Seneca Rocks is 35 miles south of Davis on State Routes 32 & 55. There is a nice visitor center and an old farmhouse at the Seneca Rocks Park. You won't have any trouble seeing the towering rocks as they extend well above the tree line. This is a popular rock climbing location and there is a rock-climbing school located just outside the park. They even have an artificial mountain for you to learn how to mountain climb. If you plan on photographing the mountain, remember the sun does not light up the front of the mountain until mid-afternoon. Unless you want to climb the mountain, the photo locations are from the visitor center, old farmhouse parking area, and the picnic area.
Dolly Sod area - Gary Carter
There are no fast food places in the area. So you need to plan on eating some good old country food while in the area. All the food we had was good and reasonably priced.
Places to eat:
Sawmill Restaurant - Country Cooking - Best Western Motel - Davis, WV.
Sirianni's Restaurant - Italian Cuisine - Davis, WV.
Blackwater Falls Lodge Restaurant - Davis, WV.
Canaan Valley Lodge Restaurant- 10 miles south of Davis, WV.

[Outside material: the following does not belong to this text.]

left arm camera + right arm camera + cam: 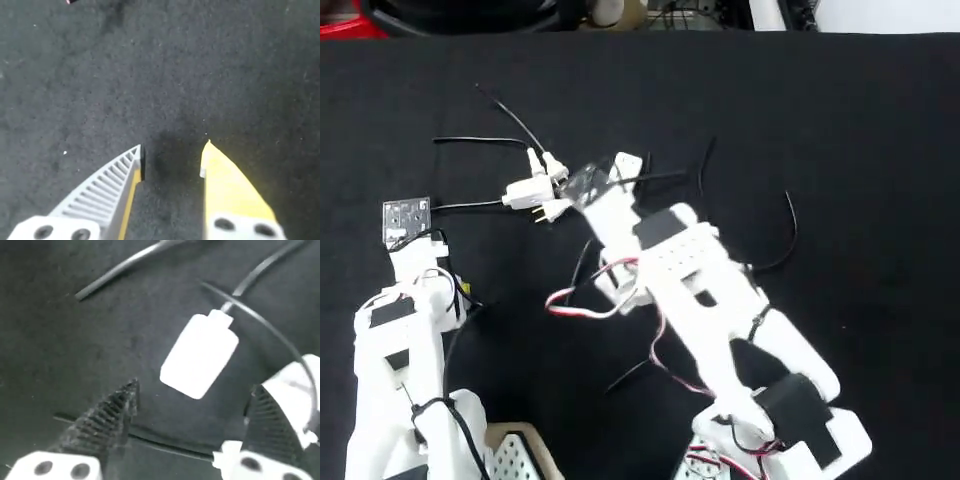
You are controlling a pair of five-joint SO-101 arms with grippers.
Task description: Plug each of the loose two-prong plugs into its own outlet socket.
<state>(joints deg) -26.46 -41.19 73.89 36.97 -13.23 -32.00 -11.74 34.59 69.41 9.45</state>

REMEMBER: NO FAST FOOD PLACES
Places to Stay:
Best Western - Davis, WV
Blackwater Falls State Park Lodge
Canaan Valley Resort Lodge
Well that's just a brief overview of some of the wonderful places located in the Canaan Valley area. No wonder Jim Clark and others have published photographic books of wild and wonderful West Virginia. Next time I'll explore some areas further south of this wonderful valley. Hey, there goes another chipmunk. We must have seen a hundred of them, with their mouths full of food, running toward their nesting holes. So until then, travel safely and keep on taking those wonderful photographs.
Gary Carter and his wife Janice reside in central North Carolina where they have established a small wildlife refuge on their property specific for photography. The National Wildlife Federation has certified the area as a Backyard Wildlife Habitat. The photographic areas have been designed, as Gary describes them, "by a nature photographer for nature photographers." Gary offers photo weekends in the habitat and has received visitors from various countries.
Gary's photographs have been published in various books, brochures, calendars, business reports and magazines; including the front cover of Nature's Best Photography Magazine.